*ASSIGNMENT*
Every line holding the word "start" should be copied from the material.

--------

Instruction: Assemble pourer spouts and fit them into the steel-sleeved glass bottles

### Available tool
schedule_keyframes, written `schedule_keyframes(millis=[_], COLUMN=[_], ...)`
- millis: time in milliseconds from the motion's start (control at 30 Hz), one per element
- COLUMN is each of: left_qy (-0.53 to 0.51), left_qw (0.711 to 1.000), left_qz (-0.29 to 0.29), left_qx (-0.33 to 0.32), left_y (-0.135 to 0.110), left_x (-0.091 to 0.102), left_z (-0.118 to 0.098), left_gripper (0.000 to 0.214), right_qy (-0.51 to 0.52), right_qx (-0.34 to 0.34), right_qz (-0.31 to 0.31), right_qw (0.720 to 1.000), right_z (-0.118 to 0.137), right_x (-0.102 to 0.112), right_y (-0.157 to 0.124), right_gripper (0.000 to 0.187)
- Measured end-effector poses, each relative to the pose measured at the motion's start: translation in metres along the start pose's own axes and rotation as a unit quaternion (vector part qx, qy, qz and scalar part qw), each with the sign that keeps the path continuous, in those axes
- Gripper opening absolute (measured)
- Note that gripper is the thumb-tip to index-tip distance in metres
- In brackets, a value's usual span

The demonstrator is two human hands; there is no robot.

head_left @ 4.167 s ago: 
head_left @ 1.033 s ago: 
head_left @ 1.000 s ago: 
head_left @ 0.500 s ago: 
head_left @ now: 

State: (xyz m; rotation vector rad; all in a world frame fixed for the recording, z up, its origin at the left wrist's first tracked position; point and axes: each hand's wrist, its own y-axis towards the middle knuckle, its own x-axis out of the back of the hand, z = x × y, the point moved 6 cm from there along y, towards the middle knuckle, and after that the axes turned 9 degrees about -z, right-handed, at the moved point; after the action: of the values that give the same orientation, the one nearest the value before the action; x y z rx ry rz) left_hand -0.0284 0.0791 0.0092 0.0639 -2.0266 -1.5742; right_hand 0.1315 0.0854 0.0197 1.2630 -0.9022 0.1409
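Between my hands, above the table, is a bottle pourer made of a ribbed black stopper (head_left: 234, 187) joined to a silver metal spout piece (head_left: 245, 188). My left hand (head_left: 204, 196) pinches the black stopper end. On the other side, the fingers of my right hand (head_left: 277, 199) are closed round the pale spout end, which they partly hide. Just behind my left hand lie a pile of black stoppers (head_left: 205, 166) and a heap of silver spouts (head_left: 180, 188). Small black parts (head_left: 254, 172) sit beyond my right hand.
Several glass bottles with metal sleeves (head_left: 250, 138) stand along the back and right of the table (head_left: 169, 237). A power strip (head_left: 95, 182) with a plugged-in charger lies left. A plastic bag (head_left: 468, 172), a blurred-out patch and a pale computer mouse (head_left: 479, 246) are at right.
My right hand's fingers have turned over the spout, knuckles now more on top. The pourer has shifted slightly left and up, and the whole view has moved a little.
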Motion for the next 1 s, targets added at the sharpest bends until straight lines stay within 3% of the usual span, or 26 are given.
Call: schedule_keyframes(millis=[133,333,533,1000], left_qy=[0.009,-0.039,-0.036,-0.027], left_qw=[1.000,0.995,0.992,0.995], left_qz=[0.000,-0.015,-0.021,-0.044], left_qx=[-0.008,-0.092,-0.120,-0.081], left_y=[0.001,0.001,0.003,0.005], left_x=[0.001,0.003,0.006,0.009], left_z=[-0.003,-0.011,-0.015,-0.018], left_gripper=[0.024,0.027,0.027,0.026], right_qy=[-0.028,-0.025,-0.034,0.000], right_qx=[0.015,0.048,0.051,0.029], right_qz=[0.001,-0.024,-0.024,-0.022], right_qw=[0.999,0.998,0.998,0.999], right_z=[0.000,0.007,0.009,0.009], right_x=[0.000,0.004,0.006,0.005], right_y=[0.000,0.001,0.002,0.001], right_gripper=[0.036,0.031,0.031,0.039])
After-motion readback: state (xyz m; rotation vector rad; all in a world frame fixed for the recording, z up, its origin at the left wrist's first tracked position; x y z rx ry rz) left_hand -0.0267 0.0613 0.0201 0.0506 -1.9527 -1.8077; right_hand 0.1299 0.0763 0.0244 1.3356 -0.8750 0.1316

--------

*RESULT FOR THIS EXERCISE*
- millis: time in milliseconds from the motion's start (control at 30 Hz), one per element
- Measured end-effector poses, each relative to the pose measured at the motion's start: translation in metres along the start pose's own axes and rotation as a unit quaternion (vector part qx, qy, qz and scalar part qw), each with the sign that keeps the path continuous, in those axes

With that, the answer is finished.